RECORDS PROVIDED:
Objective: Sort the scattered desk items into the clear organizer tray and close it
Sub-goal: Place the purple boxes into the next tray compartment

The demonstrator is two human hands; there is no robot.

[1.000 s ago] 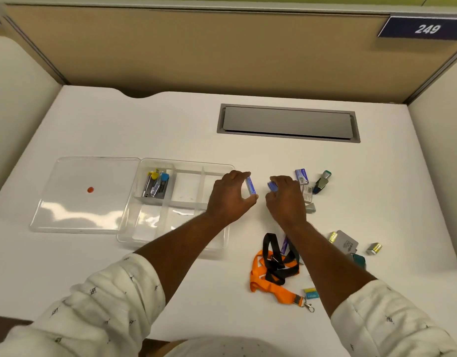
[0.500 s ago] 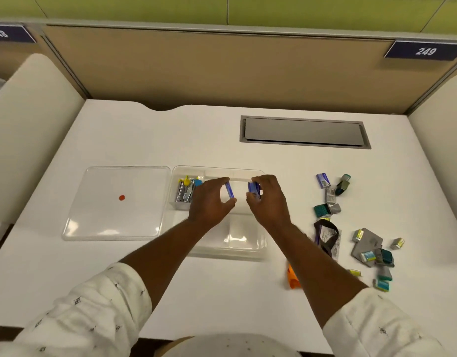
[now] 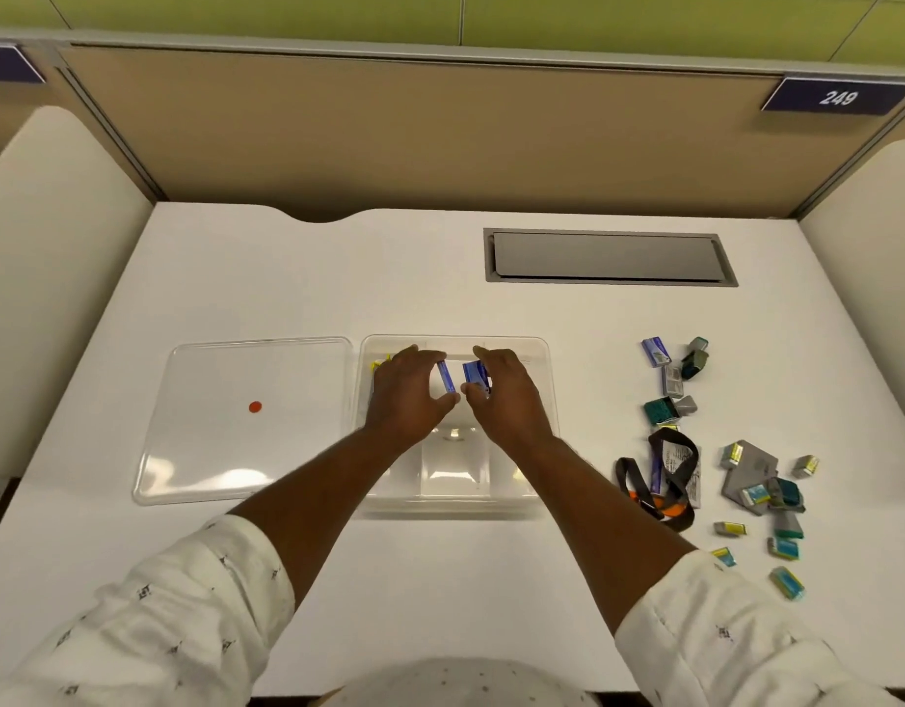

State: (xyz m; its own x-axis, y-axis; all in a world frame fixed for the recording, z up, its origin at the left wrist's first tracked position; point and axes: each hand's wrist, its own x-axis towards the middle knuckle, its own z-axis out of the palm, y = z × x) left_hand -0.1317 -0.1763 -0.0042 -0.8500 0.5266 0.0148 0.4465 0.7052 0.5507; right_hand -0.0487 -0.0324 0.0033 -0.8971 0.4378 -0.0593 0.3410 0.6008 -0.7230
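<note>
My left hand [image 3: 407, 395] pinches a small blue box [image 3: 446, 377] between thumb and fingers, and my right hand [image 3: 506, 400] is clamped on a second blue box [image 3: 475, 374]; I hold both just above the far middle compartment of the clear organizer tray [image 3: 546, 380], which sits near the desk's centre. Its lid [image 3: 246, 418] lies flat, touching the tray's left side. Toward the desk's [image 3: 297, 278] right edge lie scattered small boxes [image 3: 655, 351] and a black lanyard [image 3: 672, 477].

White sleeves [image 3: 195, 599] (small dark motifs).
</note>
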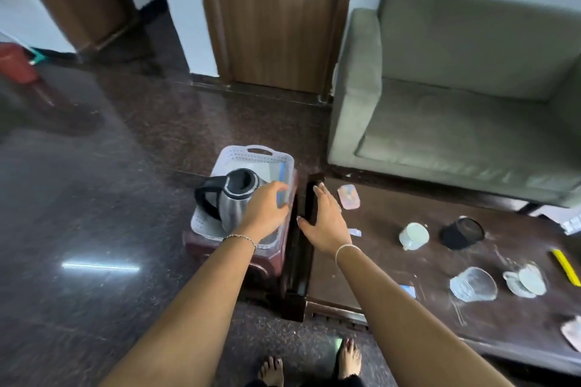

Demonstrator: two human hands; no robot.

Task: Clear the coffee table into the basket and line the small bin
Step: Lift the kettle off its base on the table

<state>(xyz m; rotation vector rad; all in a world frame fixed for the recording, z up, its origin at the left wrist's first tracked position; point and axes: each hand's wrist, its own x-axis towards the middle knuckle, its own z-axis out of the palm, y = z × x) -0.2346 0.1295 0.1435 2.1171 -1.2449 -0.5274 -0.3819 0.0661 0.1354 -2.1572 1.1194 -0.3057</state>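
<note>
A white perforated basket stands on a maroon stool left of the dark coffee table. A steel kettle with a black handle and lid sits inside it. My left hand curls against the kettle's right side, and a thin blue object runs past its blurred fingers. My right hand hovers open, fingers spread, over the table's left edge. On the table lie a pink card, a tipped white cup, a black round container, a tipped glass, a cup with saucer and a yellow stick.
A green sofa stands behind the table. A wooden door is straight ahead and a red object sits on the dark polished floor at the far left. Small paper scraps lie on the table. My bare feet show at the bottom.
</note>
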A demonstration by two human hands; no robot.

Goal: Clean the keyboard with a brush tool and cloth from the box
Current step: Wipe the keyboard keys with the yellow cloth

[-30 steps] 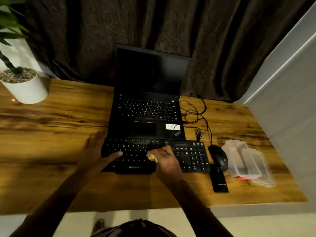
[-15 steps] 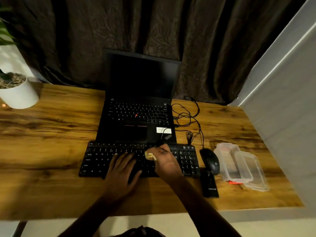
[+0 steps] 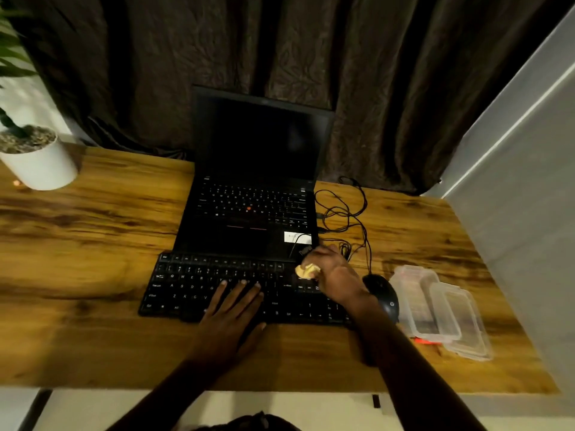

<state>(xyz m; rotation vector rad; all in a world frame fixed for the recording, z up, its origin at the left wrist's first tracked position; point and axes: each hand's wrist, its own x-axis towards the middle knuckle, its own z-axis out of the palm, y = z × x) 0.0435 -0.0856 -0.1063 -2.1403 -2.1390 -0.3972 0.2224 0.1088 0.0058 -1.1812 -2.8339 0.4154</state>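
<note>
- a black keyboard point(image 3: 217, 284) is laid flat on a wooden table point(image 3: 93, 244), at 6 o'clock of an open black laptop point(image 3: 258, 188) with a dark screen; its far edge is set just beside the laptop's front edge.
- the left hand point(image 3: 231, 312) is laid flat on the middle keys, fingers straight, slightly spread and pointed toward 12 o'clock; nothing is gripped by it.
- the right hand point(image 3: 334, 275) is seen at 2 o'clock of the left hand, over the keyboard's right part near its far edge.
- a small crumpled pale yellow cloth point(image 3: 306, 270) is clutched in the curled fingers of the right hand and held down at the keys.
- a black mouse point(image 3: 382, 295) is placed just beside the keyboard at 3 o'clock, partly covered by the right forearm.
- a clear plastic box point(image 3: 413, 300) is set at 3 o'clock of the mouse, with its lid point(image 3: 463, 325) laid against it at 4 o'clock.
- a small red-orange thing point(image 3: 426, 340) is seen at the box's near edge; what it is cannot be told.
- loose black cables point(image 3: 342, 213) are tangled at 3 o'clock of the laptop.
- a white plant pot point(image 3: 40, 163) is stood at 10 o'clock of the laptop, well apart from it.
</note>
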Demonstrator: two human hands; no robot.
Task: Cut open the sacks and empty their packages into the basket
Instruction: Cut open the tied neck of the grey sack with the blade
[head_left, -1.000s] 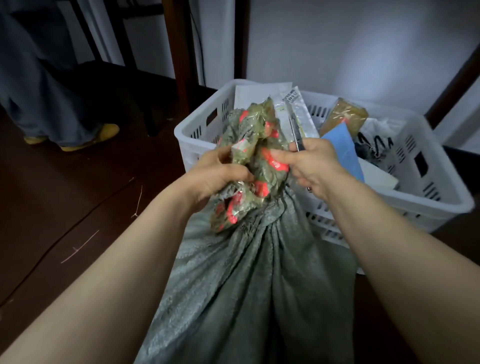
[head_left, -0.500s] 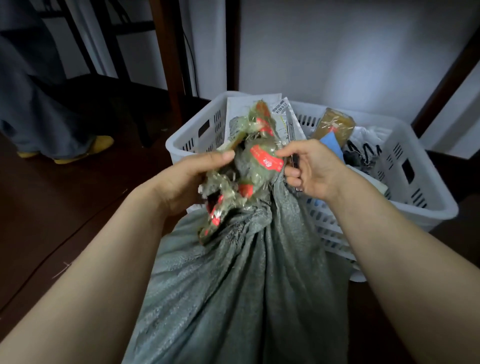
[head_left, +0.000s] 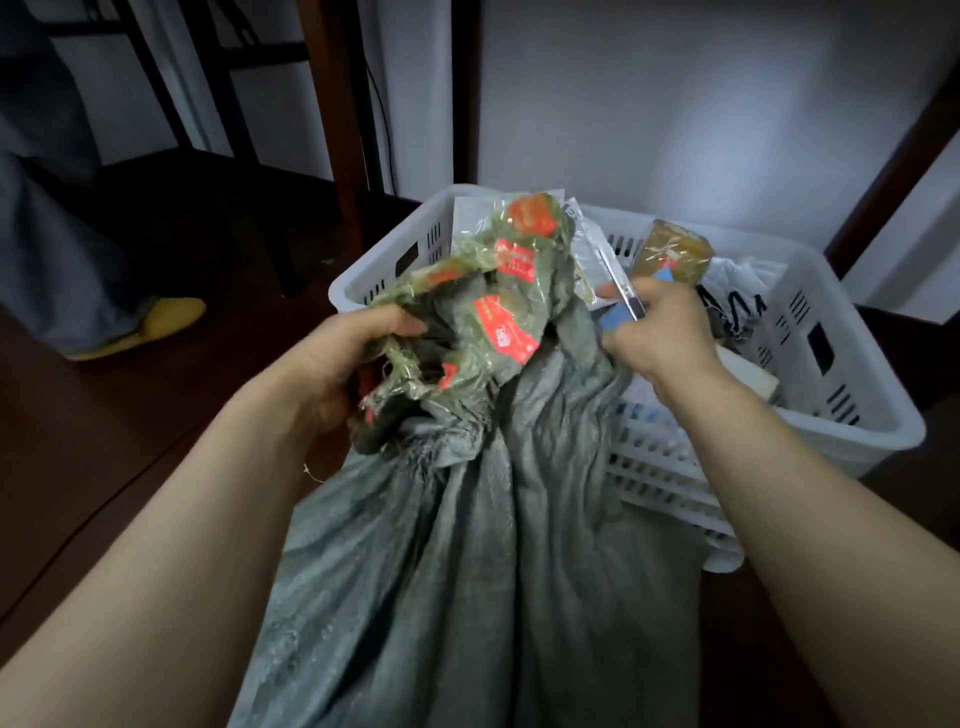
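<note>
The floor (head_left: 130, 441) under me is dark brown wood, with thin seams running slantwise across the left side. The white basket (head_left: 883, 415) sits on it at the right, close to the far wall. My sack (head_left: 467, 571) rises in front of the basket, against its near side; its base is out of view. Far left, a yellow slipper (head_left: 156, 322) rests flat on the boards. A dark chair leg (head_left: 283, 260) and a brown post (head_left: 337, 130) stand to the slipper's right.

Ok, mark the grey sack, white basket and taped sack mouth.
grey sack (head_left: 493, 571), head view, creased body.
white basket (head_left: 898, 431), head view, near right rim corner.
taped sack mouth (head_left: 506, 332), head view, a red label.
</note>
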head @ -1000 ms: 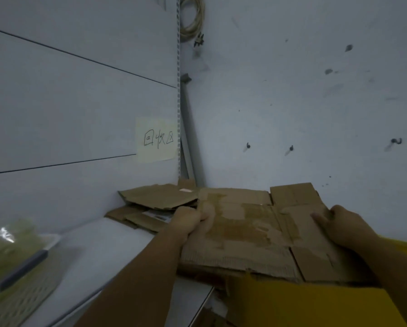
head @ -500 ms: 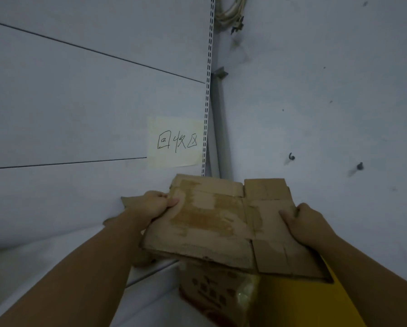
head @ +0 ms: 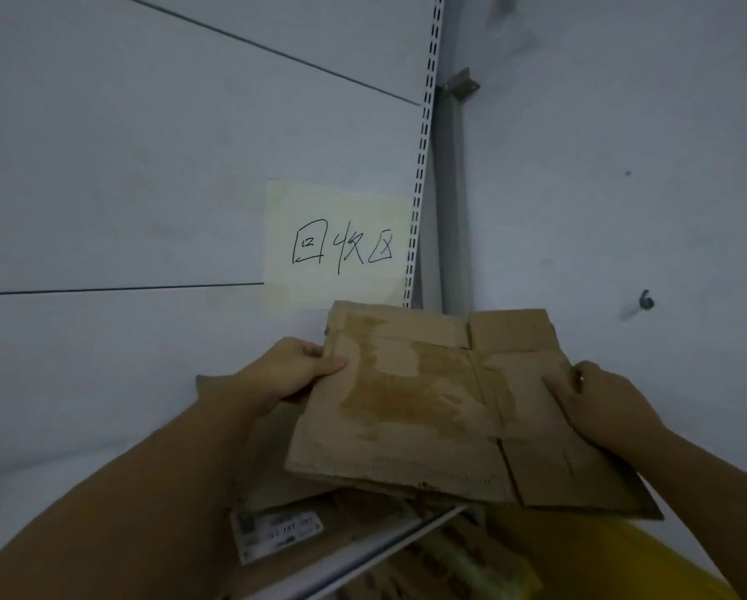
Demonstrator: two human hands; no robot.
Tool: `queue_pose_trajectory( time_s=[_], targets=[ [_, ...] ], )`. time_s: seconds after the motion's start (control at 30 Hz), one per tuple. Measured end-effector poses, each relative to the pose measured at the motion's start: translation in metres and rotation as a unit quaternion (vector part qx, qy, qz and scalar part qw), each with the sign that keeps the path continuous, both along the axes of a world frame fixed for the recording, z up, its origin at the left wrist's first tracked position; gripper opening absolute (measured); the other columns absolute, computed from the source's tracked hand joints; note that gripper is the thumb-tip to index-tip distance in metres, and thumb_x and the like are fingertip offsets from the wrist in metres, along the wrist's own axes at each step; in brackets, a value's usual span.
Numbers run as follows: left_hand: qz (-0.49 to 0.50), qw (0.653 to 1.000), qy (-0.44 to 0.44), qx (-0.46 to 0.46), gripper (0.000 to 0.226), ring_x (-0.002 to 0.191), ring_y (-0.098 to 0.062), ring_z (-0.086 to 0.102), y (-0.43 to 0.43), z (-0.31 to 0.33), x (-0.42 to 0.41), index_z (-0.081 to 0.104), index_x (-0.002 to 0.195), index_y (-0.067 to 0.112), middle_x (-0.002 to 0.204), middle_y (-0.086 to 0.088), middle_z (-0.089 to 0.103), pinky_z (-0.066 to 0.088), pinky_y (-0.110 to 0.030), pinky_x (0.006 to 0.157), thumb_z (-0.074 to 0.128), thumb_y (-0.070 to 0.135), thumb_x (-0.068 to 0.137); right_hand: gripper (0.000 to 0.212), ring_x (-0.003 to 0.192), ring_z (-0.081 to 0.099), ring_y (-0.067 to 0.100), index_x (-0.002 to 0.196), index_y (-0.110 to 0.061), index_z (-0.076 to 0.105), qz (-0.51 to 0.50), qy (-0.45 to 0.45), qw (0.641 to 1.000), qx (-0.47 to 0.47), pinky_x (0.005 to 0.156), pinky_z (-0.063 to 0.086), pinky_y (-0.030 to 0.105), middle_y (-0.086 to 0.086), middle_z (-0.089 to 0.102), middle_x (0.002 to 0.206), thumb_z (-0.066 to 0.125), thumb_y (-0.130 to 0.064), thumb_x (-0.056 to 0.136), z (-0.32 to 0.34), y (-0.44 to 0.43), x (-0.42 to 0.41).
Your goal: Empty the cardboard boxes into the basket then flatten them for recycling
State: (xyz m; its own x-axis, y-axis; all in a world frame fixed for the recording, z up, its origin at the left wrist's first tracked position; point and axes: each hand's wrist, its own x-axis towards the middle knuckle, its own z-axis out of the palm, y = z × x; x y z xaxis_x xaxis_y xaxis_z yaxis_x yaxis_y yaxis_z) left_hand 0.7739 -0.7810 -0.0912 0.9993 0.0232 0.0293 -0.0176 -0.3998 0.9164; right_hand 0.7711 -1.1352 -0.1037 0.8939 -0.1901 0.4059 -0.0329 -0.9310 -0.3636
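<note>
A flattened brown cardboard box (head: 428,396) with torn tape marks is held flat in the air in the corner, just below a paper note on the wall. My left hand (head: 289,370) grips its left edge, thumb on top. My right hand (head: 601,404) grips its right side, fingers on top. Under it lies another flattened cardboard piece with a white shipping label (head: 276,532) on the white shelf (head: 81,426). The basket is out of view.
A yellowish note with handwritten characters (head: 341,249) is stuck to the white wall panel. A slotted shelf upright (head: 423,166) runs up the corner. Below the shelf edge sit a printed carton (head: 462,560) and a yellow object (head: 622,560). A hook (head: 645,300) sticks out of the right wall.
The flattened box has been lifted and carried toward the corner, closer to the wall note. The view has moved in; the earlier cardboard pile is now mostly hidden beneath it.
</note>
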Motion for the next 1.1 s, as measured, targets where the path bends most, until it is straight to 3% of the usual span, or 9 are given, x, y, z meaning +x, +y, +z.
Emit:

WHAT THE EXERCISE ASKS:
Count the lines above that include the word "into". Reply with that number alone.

ANSWER TO THIS EXERCISE:
5